[Data excerpts]
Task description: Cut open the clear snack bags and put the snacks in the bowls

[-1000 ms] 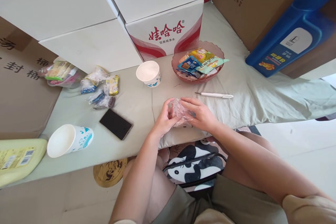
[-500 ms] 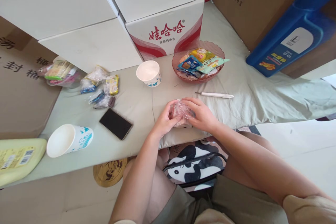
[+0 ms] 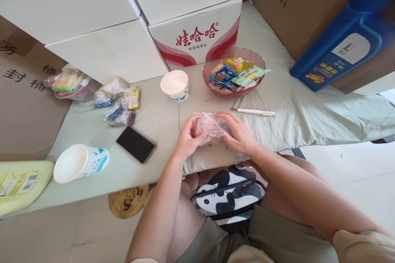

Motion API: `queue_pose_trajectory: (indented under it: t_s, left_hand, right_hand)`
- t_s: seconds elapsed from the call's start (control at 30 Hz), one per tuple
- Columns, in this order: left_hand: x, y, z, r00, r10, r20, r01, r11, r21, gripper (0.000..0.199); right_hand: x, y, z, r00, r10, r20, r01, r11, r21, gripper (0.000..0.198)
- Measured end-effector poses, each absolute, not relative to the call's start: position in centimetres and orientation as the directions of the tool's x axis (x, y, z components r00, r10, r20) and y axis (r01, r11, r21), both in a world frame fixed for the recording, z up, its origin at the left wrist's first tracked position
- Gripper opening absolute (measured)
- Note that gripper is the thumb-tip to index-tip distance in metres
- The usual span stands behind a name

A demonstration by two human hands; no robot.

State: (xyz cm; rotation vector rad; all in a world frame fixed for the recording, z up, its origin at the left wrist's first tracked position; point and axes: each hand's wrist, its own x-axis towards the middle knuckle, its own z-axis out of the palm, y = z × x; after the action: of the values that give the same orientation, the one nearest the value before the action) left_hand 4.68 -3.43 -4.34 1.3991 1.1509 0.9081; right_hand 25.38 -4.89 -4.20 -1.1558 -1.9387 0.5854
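Between my two hands, close to the table's front edge, is a pinkish bundle in clear plastic wrap (image 3: 208, 126); what lies inside the crinkled film I cannot make out. My left hand (image 3: 188, 137) grips its left side, thumb in front and fingers behind. From the right, my right hand (image 3: 237, 133) pinches the film between thumb and fingers. A white pen-like tool (image 3: 253, 111) with a thin dark tip lies just beyond my right hand. Behind the bundle stand a white paper cup (image 3: 175, 85) and a pink bowl (image 3: 207, 84) of packaged snacks.
On the left are several wrapped snack packs (image 3: 131, 98), a phone (image 3: 136, 144), a second paper cup (image 3: 82, 163) and a pale green bottle (image 3: 23, 185). A big blue bottle (image 3: 342, 45) stands at right. White boxes (image 3: 194, 35) line the back.
My left hand has shifted slightly left and the plastic film is spread a little wider between my hands. My right hand's fingers have moved slightly along the film.
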Motion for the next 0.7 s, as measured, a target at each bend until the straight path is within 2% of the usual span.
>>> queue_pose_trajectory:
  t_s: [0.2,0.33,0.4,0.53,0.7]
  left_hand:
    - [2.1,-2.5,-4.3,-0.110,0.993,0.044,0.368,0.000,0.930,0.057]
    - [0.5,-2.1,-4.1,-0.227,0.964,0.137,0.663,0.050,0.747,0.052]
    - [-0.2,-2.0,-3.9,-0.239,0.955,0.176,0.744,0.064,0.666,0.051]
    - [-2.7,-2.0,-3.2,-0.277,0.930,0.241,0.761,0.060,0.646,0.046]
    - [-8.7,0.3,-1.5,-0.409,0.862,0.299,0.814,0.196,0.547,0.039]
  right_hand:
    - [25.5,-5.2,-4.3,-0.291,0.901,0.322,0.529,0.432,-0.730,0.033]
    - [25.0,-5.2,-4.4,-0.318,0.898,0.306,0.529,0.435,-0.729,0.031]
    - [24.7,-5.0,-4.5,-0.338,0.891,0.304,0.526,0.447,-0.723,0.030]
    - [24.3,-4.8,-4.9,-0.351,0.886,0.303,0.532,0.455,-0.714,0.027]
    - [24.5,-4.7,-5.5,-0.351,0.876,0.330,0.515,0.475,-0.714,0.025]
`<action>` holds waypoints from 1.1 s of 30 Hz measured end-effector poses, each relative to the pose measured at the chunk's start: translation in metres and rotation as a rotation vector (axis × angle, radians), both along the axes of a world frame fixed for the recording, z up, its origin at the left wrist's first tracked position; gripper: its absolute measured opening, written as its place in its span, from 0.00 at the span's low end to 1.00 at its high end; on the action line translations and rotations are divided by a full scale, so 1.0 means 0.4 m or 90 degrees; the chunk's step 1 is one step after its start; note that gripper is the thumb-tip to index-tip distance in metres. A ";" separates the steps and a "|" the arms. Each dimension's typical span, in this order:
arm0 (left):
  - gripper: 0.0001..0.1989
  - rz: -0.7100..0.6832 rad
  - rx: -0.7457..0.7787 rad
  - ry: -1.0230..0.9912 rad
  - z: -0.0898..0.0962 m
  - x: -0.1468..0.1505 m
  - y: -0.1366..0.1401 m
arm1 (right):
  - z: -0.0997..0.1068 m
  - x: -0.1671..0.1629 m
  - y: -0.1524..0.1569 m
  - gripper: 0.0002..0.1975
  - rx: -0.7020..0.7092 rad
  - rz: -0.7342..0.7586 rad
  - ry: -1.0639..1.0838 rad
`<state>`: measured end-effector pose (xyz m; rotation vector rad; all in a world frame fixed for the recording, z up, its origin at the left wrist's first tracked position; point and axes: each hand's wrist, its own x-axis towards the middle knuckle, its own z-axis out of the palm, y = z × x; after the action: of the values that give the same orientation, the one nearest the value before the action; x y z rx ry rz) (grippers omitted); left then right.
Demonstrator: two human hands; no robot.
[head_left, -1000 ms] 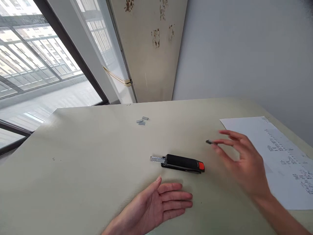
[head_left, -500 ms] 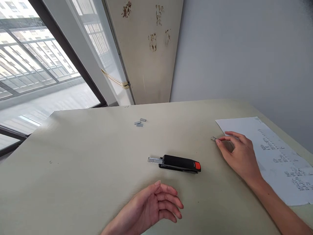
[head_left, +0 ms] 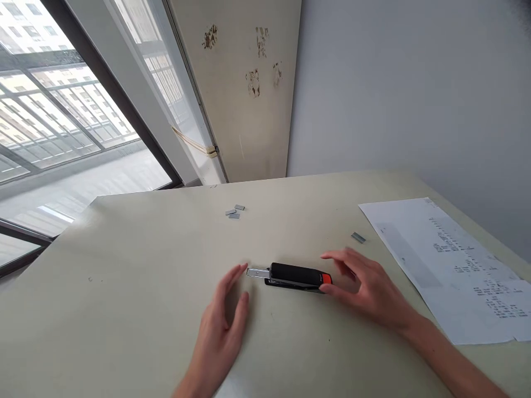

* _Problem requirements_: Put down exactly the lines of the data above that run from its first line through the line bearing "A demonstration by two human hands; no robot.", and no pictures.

* _Result for this exercise_:
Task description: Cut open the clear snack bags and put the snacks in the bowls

[-1000 ms] 
[-500 ms] 
[+0 ms] 

Motion API: `queue_pose_trajectory: (indented under it: t_s, left_hand, right_hand)`
- t_s: seconds elapsed from the call's start (control at 30 Hz), one per tuple
- Columns, in this order: left_hand: x, y, z, r00, r10, r20, r01, r11, r21, gripper (0.000..0.199); right_hand: x, y, z, r00, r10, r20, r01, r11, r21, gripper (0.000..0.198)
- Measured end-effector poses, each absolute, not relative to the call's start: position in centimetres and orientation as the directions of the tool's x axis (x, y, z components r00, r10, r20) and y axis (r01, r11, r21), both in a world frame fixed for the recording, z up, its origin at the left wrist's first tracked position
- Gripper opening absolute (measured)
- Note that gripper is the thumb-tip to index-tip distance in metres
- The usual span stands behind a name

A demonstration by two human hands; no robot.

This output requires nothing further.